**WHAT YOU HAVE TO DO**
Report how many lines in the entries below hold the word "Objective". Your answer is that number alone.

-- -- --

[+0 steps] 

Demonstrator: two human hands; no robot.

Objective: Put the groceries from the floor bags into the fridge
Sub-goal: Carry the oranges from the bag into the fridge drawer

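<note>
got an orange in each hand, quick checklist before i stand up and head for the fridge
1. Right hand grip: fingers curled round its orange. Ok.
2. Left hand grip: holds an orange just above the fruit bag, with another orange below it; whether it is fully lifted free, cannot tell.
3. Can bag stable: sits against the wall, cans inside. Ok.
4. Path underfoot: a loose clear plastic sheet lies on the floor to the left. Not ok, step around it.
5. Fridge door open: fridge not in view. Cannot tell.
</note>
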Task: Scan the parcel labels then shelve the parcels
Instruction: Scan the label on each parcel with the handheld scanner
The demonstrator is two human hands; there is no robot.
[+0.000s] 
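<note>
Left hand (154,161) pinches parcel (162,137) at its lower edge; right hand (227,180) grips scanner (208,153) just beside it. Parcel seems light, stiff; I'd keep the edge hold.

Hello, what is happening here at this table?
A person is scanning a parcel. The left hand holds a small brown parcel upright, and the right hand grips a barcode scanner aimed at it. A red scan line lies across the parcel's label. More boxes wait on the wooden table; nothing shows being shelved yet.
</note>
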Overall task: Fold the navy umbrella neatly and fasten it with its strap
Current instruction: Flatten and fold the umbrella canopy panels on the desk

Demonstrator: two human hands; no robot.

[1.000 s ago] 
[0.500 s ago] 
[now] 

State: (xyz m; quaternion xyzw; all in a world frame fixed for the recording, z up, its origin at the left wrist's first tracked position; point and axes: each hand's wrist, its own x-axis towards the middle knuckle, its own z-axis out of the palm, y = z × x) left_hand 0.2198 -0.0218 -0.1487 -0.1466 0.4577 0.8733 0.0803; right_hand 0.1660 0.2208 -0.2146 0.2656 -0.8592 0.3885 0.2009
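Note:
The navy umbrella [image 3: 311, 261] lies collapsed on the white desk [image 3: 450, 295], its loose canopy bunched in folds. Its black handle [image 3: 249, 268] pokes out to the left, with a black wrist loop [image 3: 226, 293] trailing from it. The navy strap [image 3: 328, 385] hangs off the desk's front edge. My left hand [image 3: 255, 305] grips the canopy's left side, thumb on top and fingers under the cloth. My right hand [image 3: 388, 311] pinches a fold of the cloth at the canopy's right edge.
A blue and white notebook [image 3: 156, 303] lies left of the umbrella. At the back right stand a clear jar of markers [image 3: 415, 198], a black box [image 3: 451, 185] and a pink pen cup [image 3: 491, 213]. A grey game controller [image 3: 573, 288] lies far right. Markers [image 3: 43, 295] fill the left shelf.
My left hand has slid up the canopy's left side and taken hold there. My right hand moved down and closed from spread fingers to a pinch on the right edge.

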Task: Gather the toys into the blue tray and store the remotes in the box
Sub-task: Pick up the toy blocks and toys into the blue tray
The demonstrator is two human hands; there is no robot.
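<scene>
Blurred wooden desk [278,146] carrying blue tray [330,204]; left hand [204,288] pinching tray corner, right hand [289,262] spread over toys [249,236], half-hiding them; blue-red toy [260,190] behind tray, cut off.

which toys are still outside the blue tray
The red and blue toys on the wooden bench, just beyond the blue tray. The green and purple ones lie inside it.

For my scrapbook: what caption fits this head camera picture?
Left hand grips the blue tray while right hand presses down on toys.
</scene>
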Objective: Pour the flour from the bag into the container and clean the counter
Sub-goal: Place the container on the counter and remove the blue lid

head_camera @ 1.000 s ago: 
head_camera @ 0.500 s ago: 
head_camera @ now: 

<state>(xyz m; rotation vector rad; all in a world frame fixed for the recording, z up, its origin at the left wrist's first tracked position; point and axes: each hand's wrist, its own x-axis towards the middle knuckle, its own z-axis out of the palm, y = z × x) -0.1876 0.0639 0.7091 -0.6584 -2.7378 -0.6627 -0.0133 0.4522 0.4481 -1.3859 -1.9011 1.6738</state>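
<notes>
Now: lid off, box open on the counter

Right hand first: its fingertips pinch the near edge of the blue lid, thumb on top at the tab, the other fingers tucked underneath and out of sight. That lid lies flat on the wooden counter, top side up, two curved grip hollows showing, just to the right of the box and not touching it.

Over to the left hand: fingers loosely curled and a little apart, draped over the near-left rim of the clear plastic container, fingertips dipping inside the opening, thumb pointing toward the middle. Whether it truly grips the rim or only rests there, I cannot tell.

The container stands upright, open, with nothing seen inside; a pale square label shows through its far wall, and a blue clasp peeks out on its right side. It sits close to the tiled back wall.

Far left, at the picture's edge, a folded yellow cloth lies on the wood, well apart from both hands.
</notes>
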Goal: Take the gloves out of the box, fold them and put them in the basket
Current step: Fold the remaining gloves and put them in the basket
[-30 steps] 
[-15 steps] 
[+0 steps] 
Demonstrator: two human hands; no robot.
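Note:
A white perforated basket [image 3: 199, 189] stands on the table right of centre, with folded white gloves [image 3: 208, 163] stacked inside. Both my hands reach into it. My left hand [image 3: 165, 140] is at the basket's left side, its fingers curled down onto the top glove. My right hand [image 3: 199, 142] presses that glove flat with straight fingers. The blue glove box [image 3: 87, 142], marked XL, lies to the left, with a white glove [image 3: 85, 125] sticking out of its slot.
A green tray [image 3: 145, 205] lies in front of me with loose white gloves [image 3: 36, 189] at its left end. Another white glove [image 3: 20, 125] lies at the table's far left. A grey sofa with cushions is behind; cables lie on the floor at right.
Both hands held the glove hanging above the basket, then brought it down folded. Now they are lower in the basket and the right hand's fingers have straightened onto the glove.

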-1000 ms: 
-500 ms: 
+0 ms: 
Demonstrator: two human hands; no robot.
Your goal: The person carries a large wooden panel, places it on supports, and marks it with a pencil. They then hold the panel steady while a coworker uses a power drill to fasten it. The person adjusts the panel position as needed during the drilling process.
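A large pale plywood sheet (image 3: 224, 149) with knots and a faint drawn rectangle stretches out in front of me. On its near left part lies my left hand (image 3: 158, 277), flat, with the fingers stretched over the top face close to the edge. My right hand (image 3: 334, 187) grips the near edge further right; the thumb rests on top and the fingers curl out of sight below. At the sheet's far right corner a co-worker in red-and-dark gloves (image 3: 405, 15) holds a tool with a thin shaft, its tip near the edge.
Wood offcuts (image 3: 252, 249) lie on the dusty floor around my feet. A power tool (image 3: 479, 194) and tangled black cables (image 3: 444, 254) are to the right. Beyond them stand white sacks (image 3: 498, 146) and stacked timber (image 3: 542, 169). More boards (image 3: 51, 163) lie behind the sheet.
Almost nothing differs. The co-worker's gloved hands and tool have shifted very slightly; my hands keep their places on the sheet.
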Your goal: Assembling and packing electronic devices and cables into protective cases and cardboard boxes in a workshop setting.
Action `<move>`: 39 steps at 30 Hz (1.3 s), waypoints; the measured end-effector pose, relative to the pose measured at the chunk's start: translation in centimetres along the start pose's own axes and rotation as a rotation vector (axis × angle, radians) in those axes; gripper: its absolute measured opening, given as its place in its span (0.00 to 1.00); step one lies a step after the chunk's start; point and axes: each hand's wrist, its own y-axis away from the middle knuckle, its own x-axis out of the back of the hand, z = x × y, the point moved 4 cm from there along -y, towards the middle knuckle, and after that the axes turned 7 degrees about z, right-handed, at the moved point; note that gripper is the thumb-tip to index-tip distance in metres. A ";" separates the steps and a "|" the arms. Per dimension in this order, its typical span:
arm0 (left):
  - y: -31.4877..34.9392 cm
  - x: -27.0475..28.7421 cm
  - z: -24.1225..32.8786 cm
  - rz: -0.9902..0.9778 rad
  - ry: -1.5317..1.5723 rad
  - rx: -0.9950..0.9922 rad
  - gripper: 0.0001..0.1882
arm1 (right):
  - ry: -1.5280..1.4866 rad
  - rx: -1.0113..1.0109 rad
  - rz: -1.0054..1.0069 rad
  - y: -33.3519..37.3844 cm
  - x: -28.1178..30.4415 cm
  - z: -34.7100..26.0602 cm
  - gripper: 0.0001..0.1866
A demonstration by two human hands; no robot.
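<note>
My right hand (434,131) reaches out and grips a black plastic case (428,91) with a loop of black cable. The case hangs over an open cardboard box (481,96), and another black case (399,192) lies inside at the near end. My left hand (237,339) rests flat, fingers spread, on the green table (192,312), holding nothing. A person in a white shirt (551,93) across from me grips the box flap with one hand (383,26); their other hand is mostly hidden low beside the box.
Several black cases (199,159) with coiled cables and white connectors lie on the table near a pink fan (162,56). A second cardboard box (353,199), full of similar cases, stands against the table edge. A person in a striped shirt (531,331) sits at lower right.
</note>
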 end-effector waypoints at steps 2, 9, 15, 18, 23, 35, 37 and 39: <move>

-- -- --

**TASK RESPONSE**
2